Das Programm „Kein Täter werden“ der Charité Berlin bietet in genau solchen Fällen eine Anlaufstelle für Pädophile. Ziel ist es, den Patienten einen Umgang mit ihrer sexuellen Vorliebe zu ermöglichen, um ein selbstzufriedenes, von Akzeptanz getragenes Leben führen zu können. Erheblich erschwert wird dieses jedoch durch eine gesellschaftliche Stigmatisierung, die den Pädophilen noch vor der Tat in die Ecke des Kinderschänders stellt.
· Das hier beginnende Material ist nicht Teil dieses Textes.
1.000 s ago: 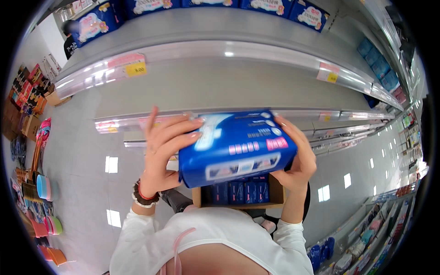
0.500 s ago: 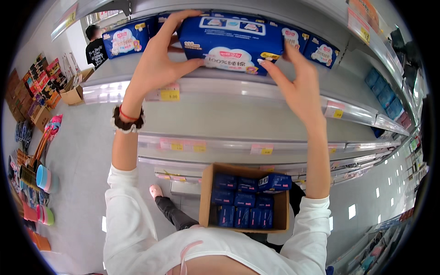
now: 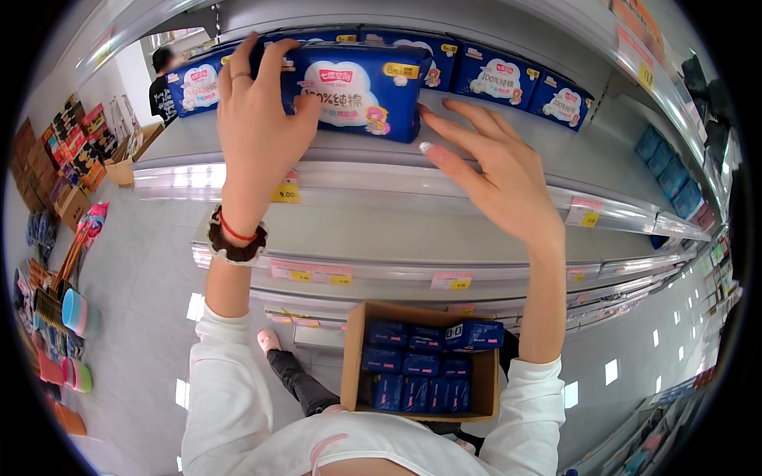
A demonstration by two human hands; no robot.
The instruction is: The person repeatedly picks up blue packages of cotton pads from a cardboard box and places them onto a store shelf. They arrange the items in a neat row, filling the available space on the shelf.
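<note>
Up on the shelf, blue pack under left grip.

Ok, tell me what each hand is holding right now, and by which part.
The left hand rests on the left end of the blue pack on the shelf, fingers over its top. The right hand is open beside the pack, holding nothing.
</note>
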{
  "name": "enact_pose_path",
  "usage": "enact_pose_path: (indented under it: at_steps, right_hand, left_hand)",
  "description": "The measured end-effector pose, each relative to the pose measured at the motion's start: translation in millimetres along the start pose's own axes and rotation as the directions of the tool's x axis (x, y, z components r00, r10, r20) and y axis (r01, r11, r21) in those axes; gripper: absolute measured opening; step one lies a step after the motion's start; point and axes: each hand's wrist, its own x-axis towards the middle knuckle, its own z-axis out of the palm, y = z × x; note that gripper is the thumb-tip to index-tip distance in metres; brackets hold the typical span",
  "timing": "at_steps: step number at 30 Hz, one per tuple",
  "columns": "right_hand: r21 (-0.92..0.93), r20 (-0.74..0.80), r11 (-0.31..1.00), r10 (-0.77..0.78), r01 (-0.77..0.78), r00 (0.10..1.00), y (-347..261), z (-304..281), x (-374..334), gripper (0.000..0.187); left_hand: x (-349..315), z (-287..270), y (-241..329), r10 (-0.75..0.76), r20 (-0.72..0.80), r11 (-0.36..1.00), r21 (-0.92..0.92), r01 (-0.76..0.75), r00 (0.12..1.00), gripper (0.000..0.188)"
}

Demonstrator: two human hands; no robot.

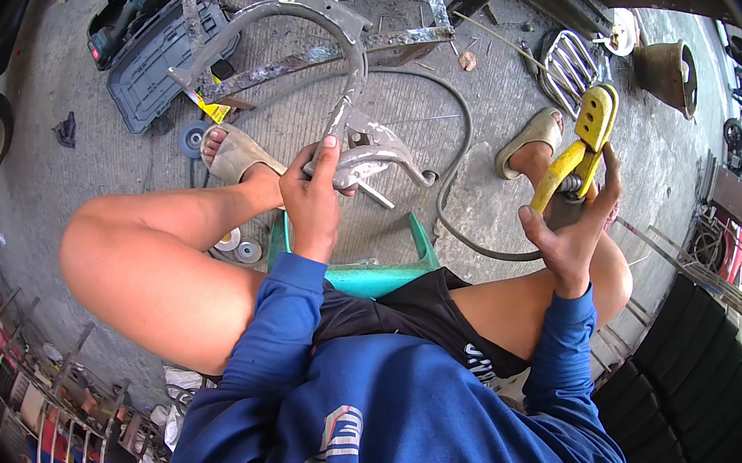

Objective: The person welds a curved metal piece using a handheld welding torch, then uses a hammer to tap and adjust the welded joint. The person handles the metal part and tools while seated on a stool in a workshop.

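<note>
Seated on the teal stool [398,269], the person has the left hand [314,203] clenched round the lower end of the curved grey metal bracket [345,71], which rises from just in front of the stool and arches away over the concrete floor [49,175]. Out to the stool's right, the right hand [570,233] is wrapped round the yellow electrode holder [584,150], its cable [457,146] looping back past the stool's front. That bracket looks heavy, rigid and rough-edged, so I'd say the thick lower shank is the safest place to grip.
</note>
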Motion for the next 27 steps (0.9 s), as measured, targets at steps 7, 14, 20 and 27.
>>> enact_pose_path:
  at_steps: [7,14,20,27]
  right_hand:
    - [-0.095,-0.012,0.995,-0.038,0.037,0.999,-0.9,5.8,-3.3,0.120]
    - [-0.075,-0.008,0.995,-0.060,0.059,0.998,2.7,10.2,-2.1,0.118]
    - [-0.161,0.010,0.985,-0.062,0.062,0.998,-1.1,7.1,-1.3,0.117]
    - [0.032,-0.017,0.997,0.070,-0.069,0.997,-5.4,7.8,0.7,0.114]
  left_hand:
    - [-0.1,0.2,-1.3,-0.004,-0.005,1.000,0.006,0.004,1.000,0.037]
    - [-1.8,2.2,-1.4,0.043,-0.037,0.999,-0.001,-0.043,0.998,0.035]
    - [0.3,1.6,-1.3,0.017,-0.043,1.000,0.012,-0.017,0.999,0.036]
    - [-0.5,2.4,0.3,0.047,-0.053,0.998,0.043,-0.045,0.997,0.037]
Rund die Hälfte der Befragten in der MIKADO-Studie sprechen sich für eine Präventivhaft von Nicht-Tätern aus und rund 27% wünschen diesen sogar den Tod. Dabei wird die Kausalität zwischen pädophiler Neigung und sexuellem Missbrauch gesellschaftlich überschätzt, denn, wie bereits erläutert, wird ein großer Teil gar nicht erst straffällig und nicht jeder Missbrauch ist auf pädophiles Interesse zurückzuführen. Das öffentliche Anprangern verhindert nicht nur die Inanspruchnahme von therapeutischen Angeboten, sondern kann dadurch auch indirekt zu einem erhöhten Risiko von sexuell normverletzendem Verhalten beitragen. Die Wirksamkeit der Therapien muss wissenschaftlich allerdings noch überprüft werden, da die Angebote noch relativ neu sind und es keine gesicherten Daten über den Therapieerfolg gibt. Jedoch lassen sich die Risikofaktoren für sexuelle Übergriffe durch eine Therapie beeinflussen. Beispielsweise werden emotionale Komponenten und die Fähigkeit zur Selbstregulation verbessert.
Sara Jahnke von der Universität Jena hat die Stigmatisierung pädophiler Menschen untersucht und kommt zu dem Schluss, dass der mit dem gesellschaftlichen Stigma einhergehende Stress ein indirekter Risikofaktor für Sexualstraftaten darstellt. Der Stress führt zu emotionalen, sozialen und kognitiven Problemen, welche die Eigenkontrolle über das sexuelle Verhalten mindern und sexuellen Missbrauch so wahrscheinlicher machen. Zudem werden therapeutische Angebote abgelehnt, die präventiv auf das Verhalten wirken könnten. Jahnke plädiert dafür, mehr Behandlungsoptionen zu schaffen und auch unter Psychotherapeuten ein Bewusstsein für die Gefahr der Stigmatisierung zu schaffen, um adäquat und ohne Vorverurteilung Menschen mit pädophiler Neigung zu behandeln.
Unter diesen Umständen sollte die Gesellschaft darüber nachdenken, ob sie pädophilen Menschen die Bürde ihrer Neigung zumindest ein Stück weit abnehmen kann, indem sie sich solidarisch und respektvoll zeigt, wie es Gunter Schmitt vorschlägt, um so eine gesamtgesellschaftliche Wirkung der Prävention zu erreichen und damit nicht nur jenen zu helfen, die im Zentrum der Begierde pädophiler Menschen stehen, sondern auch denen, die diese Neigung mit sich tragen. Denn: Pädophilie und sexueller Missbrauch ist nicht dasselbe und pädophile Menschen sollten nicht an ihrer sexuellen Neigung, sondern an ihrer sexuellen Handlung bemessen werden. Dann kann eine Entstigmatisierung erfolgen, welche einerseits zum Wohlergehen der Betroffenen beiträgt, indem diese Therapieangebote annehmen und das Risiko einer Selbstgefährdung reduziert wird. Andererseits kann auch die Gefahr einer Fremdgefährdung gemindert und die Sicherheit von Kindern und Heranwachsenden besser gewährleistet werden. Zu guter Letzt wird ein gesellschaftliches Klima erzeugt, welches sich konstruktiver mit dem Problem der Pädophilie auseinandersetzt und hysterische Reaktionen der Gesellschaft in Form von Hexenjagd, Lynchjustiz oder medialer Vorverurteilung vermeidet.